Start of Exercise data

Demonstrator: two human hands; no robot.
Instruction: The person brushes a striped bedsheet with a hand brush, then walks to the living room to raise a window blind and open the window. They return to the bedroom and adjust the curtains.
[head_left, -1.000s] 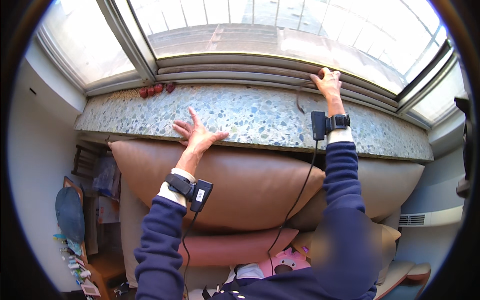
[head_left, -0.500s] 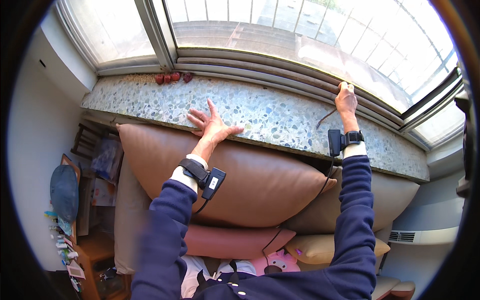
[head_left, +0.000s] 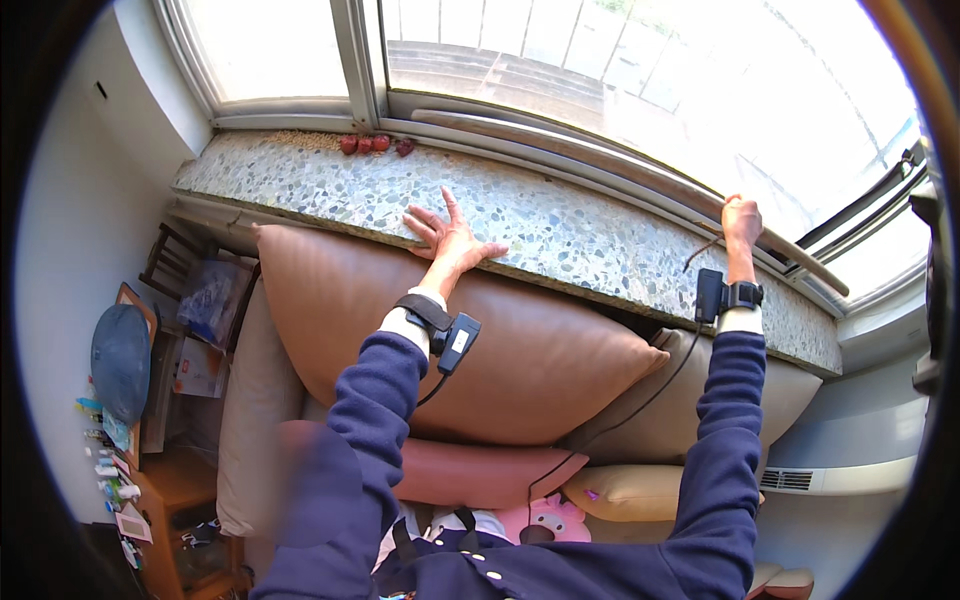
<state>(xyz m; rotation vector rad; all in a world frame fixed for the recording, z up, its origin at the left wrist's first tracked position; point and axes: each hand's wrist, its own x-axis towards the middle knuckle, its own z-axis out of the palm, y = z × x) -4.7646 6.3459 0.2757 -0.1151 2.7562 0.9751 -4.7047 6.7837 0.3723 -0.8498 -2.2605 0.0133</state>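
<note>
My right hand [head_left: 742,222] is wrapped round a long brown wooden stick [head_left: 815,268] at the window's lower frame. The stick lies along the frame, its right end sticking out past my hand. A thin dark cord or strip [head_left: 702,255] hangs from near my right hand over the sill. My left hand [head_left: 452,243] rests with spread fingers on the front edge of the speckled stone windowsill [head_left: 560,235], holding nothing. Both wrists wear black strapped devices with cables.
Several dark red fruits [head_left: 365,145] and a scatter of small grains [head_left: 305,140] lie at the sill's far left. A large brown cushion [head_left: 450,340] leans below the sill, with a pink cushion [head_left: 480,475] nearer me. A white slatted unit [head_left: 840,478] is at right.
The stick has come up from the window frame in my right hand and shifted right, its right end now past my hand. My left hand stays on the sill edge; the view has shifted.
</note>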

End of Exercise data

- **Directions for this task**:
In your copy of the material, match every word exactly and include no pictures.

- **Answer to this exercise**:
Demonstrator: two human hands; no robot.
Instruction: The person brushes a striped bedsheet with a hand brush, then walks to the living room to raise a window blind and open the window. They return to the bedroom and adjust the curtains.
[head_left, -1.000s] 
[head_left, -0.500s] 
[head_left, +0.000s] 
<state>(xyz m; rotation vector rad; all in a world frame fixed for the recording, z up, its origin at the left wrist's first tracked position; point and axes: each hand's wrist, its own x-axis towards the middle knuckle, its own z-axis out of the palm, y = z × x) -4.7646 6.3459 0.2757 -0.1151 2.7562 0.9751 -4.7047 6.7837 0.3723 -0.8498 -2.2605 0.0133</state>
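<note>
My right hand [head_left: 742,222] is wrapped round a long brown wooden stick [head_left: 815,268] at the window's lower frame. The stick lies along the frame, its right end sticking out past my hand. A thin dark cord or strip [head_left: 702,255] hangs from near my right hand over the sill. My left hand [head_left: 452,243] rests with spread fingers on the front edge of the speckled stone windowsill [head_left: 560,235], holding nothing. Both wrists wear black strapped devices with cables.
Several dark red fruits [head_left: 365,145] and a scatter of small grains [head_left: 305,140] lie at the sill's far left. A large brown cushion [head_left: 450,340] leans below the sill, with a pink cushion [head_left: 480,475] nearer me. A white slatted unit [head_left: 840,478] is at right.
The stick has come up from the window frame in my right hand and shifted right, its right end now past my hand. My left hand stays on the sill edge; the view has shifted.
</note>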

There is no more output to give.